Word for word, restate the lines from the start of the data down to the line with "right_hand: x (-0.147", both included.

+++ DATA PROVIDED +++

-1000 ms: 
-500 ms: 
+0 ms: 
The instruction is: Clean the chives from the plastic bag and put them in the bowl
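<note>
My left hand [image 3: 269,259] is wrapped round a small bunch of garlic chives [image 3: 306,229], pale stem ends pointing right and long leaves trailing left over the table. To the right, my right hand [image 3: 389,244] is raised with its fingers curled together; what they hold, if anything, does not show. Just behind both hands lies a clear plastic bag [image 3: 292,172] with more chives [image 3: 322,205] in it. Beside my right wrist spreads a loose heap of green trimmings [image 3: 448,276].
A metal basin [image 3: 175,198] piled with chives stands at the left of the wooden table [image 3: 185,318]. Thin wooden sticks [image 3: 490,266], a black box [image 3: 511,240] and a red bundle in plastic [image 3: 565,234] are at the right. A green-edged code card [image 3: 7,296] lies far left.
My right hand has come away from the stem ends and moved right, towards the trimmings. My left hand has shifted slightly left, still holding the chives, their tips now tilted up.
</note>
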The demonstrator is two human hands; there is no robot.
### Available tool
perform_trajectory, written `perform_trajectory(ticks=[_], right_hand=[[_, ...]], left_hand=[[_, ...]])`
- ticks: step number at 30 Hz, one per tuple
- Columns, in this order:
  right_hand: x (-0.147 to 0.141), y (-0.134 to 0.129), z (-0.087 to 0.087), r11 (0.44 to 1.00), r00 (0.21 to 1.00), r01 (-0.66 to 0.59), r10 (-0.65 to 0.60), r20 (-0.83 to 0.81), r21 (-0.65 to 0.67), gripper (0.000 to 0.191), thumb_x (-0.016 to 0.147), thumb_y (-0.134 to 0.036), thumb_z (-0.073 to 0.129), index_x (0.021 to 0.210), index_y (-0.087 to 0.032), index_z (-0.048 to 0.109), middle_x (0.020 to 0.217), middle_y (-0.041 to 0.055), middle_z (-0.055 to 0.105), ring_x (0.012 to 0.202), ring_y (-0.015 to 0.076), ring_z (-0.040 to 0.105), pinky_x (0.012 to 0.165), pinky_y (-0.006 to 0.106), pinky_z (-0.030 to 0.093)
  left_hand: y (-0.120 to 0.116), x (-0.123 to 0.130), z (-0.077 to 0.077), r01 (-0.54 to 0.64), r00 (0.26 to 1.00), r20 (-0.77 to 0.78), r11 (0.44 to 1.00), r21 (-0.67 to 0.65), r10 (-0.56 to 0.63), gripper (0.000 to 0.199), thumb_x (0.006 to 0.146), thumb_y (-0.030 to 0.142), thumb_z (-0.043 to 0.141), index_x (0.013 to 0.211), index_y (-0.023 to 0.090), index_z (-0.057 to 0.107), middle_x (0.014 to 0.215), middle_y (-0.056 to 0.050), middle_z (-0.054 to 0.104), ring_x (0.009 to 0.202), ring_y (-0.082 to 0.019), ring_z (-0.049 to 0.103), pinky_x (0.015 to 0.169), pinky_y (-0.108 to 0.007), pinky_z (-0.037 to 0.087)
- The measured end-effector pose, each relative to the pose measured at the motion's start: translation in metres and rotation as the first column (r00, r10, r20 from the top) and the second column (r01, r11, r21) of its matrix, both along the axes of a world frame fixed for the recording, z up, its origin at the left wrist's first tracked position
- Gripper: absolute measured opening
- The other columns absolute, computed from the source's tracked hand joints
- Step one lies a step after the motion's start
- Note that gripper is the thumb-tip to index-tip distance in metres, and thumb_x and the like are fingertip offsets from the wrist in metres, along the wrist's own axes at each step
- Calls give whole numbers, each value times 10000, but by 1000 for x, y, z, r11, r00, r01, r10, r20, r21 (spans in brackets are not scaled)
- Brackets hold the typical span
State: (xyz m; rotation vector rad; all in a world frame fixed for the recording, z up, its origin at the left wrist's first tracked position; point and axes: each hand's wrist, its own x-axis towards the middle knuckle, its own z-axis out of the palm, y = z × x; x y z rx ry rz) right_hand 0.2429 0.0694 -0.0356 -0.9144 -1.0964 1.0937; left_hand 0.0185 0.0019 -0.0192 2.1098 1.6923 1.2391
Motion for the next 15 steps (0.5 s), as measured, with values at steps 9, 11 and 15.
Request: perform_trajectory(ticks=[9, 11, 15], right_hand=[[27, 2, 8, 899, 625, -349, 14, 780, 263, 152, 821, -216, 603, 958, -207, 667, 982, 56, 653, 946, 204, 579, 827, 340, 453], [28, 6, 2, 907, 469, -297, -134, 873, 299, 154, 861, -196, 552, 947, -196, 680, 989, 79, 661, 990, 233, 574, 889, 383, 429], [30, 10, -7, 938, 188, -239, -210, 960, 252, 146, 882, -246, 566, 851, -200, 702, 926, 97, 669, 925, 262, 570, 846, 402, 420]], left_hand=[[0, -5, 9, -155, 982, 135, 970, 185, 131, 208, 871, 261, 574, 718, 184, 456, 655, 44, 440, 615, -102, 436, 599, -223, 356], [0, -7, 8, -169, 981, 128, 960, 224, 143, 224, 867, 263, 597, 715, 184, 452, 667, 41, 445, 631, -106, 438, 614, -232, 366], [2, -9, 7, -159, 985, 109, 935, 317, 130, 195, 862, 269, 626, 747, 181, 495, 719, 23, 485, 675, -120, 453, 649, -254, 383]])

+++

EXERCISE OUTPUT:
-1000 ms: 
-500 ms: 
+0 ms: 
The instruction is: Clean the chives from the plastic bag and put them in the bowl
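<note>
My left hand [image 3: 269,259] is wrapped round a small bunch of garlic chives [image 3: 306,229], pale stem ends pointing right and long leaves trailing left over the table. To the right, my right hand [image 3: 389,244] is raised with its fingers curled together; what they hold, if anything, does not show. Just behind both hands lies a clear plastic bag [image 3: 292,172] with more chives [image 3: 322,205] in it. Beside my right wrist spreads a loose heap of green trimmings [image 3: 448,276].
A metal basin [image 3: 175,198] piled with chives stands at the left of the wooden table [image 3: 185,318]. Thin wooden sticks [image 3: 490,266], a black box [image 3: 511,240] and a red bundle in plastic [image 3: 565,234] are at the right. A green-edged code card [image 3: 7,296] lies far left.
My right hand has come away from the stem ends and moved right, towards the trimmings. My left hand has shifted slightly left, still holding the chives, their tips now tilted up.
</note>
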The demonstrator is two human hands; there is no robot.
### Available tool
perform_trajectory, written `perform_trajectory(ticks=[_], right_hand=[[_, ...]], left_hand=[[_, ...]])`
- ticks: step number at 30 Hz, one per tuple
- Columns, in this order:
  right_hand: x (-0.147 to 0.141), y (-0.134 to 0.129), z (-0.087 to 0.087), r11 (0.44 to 1.00), r00 (0.21 to 1.00), r01 (-0.66 to 0.59), r10 (-0.65 to 0.60), r20 (-0.83 to 0.81), r21 (-0.65 to 0.67), gripper (0.000 to 0.191), thumb_x (-0.016 to 0.147), thumb_y (-0.134 to 0.036), thumb_z (-0.073 to 0.129), index_x (0.021 to 0.210), index_y (-0.087 to 0.032), index_z (-0.048 to 0.109), middle_x (0.020 to 0.217), middle_y (-0.041 to 0.055), middle_z (-0.055 to 0.105), ring_x (0.012 to 0.202), ring_y (-0.015 to 0.076), ring_z (-0.040 to 0.105), pinky_x (0.012 to 0.165), pinky_y (-0.006 to 0.106), pinky_z (-0.030 to 0.093)

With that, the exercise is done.